» **EXERCISE OBJECTIVE**: Check each line of the material below, and copy it if it holds the string "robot".

» **DATA TO EXAMINE**:
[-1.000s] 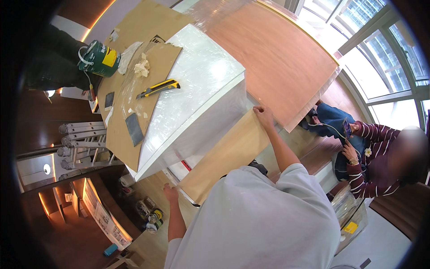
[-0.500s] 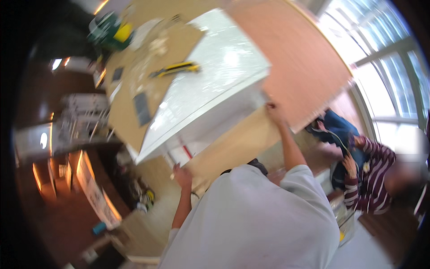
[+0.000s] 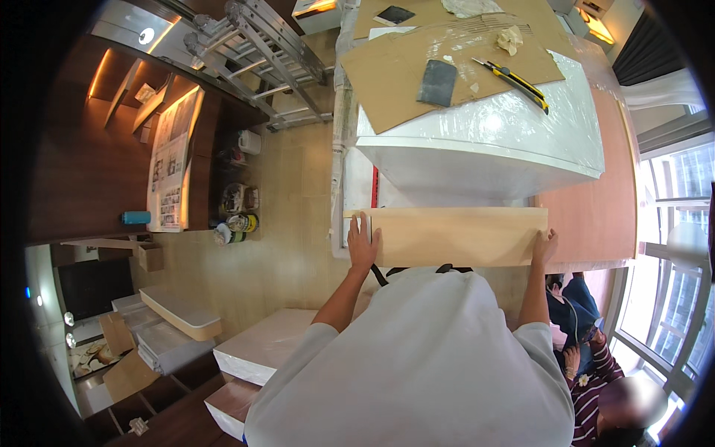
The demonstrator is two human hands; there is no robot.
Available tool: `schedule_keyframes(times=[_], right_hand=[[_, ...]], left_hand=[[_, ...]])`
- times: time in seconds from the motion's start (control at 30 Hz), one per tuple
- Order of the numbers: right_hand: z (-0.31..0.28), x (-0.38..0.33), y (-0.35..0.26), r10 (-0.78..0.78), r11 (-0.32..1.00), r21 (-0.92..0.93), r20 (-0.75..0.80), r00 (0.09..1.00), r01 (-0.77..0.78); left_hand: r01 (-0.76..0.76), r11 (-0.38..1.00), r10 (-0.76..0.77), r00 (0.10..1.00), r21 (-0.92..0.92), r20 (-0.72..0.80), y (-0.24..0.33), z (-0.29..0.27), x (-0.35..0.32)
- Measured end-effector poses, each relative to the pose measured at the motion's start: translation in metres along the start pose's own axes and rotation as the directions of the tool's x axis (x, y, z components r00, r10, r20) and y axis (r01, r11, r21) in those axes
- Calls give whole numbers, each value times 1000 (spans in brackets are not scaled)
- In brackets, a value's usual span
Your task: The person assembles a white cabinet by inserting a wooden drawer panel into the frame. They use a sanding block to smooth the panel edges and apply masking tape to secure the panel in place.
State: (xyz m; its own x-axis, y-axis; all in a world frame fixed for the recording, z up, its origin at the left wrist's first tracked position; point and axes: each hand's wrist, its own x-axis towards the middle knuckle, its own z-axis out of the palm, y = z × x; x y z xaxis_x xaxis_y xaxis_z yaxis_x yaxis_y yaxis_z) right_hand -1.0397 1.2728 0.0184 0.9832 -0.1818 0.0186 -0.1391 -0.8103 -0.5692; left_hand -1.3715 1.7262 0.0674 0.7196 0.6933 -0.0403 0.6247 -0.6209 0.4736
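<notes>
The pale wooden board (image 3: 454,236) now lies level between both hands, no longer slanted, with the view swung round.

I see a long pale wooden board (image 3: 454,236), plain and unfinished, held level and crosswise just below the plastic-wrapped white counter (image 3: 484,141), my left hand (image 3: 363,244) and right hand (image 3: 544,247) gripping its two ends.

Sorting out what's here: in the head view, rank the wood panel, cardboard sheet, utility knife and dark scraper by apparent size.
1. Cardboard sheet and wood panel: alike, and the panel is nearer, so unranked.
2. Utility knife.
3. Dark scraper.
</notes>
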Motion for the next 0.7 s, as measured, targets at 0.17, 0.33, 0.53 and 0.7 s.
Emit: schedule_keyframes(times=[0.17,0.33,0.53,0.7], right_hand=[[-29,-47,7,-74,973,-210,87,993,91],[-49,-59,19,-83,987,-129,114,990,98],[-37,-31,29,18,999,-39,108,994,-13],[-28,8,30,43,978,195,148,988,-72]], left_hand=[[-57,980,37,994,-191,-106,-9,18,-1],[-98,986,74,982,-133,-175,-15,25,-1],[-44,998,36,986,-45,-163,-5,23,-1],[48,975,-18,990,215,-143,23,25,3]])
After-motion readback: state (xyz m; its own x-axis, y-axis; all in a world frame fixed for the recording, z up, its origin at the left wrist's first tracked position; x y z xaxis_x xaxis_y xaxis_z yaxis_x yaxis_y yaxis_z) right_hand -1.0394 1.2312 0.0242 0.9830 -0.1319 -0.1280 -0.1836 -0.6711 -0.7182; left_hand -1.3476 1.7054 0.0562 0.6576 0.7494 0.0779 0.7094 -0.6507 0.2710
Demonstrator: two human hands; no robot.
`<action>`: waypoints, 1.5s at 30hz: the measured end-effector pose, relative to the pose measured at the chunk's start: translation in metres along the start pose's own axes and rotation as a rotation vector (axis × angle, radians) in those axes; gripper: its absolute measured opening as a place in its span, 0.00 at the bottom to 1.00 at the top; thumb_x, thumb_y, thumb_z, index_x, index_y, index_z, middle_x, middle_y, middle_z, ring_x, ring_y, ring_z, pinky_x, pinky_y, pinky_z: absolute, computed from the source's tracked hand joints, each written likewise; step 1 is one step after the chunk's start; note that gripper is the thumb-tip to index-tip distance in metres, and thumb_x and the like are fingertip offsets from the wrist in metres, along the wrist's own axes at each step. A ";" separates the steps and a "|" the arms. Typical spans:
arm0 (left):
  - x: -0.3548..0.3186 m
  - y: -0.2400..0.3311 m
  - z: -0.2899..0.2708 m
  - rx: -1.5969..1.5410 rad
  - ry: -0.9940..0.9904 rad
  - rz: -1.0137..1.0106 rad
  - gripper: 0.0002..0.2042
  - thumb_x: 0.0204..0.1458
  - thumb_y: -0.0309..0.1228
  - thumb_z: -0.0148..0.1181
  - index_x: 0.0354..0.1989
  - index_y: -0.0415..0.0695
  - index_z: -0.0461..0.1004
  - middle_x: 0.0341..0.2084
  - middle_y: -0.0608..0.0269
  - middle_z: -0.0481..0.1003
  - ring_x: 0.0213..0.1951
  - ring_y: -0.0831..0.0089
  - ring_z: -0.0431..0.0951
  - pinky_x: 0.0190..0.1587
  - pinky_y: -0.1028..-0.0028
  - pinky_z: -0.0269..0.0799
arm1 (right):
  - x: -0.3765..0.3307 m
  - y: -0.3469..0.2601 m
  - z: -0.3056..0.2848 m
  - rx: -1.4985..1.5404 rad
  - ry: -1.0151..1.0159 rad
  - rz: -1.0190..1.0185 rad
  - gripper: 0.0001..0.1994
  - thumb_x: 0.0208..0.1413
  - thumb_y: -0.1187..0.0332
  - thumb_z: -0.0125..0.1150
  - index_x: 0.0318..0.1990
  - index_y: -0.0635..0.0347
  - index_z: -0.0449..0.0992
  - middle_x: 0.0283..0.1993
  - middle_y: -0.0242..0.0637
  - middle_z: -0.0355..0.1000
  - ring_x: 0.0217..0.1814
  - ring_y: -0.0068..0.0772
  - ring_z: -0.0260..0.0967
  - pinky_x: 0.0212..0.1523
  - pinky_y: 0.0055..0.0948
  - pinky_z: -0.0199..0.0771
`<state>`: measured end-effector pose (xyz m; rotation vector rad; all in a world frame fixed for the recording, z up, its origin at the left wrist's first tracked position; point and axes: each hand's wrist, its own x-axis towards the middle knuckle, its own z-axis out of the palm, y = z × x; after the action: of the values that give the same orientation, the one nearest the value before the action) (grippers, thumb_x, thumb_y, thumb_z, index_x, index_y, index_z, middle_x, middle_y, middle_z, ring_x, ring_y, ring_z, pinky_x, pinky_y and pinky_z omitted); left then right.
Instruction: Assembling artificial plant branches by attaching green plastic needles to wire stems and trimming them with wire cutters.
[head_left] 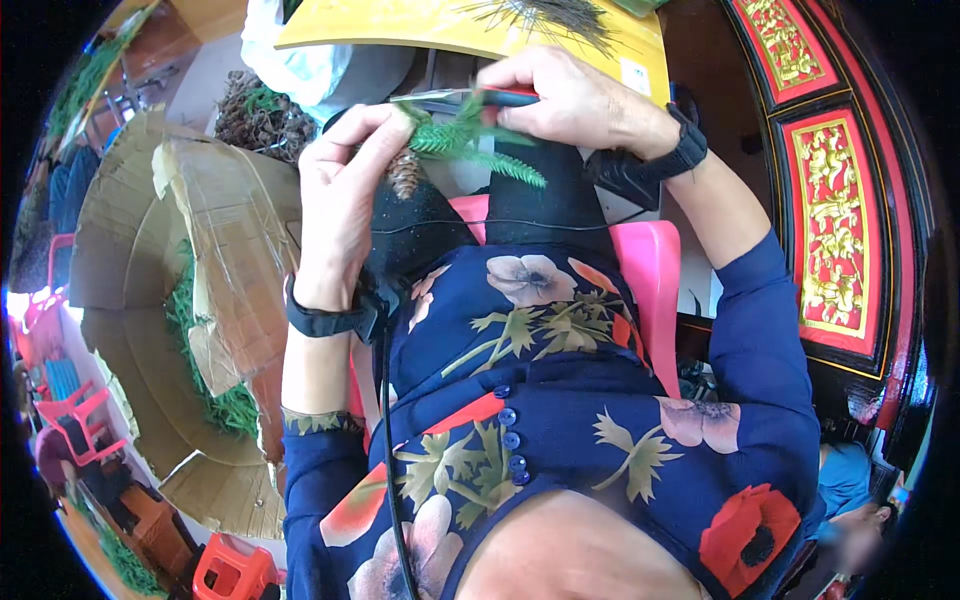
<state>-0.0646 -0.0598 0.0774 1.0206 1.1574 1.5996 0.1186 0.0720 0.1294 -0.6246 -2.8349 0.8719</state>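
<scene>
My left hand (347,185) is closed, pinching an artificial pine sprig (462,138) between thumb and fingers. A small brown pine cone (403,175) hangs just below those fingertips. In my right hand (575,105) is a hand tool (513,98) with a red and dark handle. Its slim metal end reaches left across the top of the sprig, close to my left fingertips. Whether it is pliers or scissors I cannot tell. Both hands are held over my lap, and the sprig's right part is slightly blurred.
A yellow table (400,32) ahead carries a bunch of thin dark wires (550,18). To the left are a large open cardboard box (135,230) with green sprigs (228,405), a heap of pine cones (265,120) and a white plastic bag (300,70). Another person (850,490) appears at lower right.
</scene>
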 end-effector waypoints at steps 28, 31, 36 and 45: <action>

» **OUTPUT FOR THIS EXERCISE**:
The demonstrator is two human hands; there is no robot.
Demonstrator: two human hands; no robot.

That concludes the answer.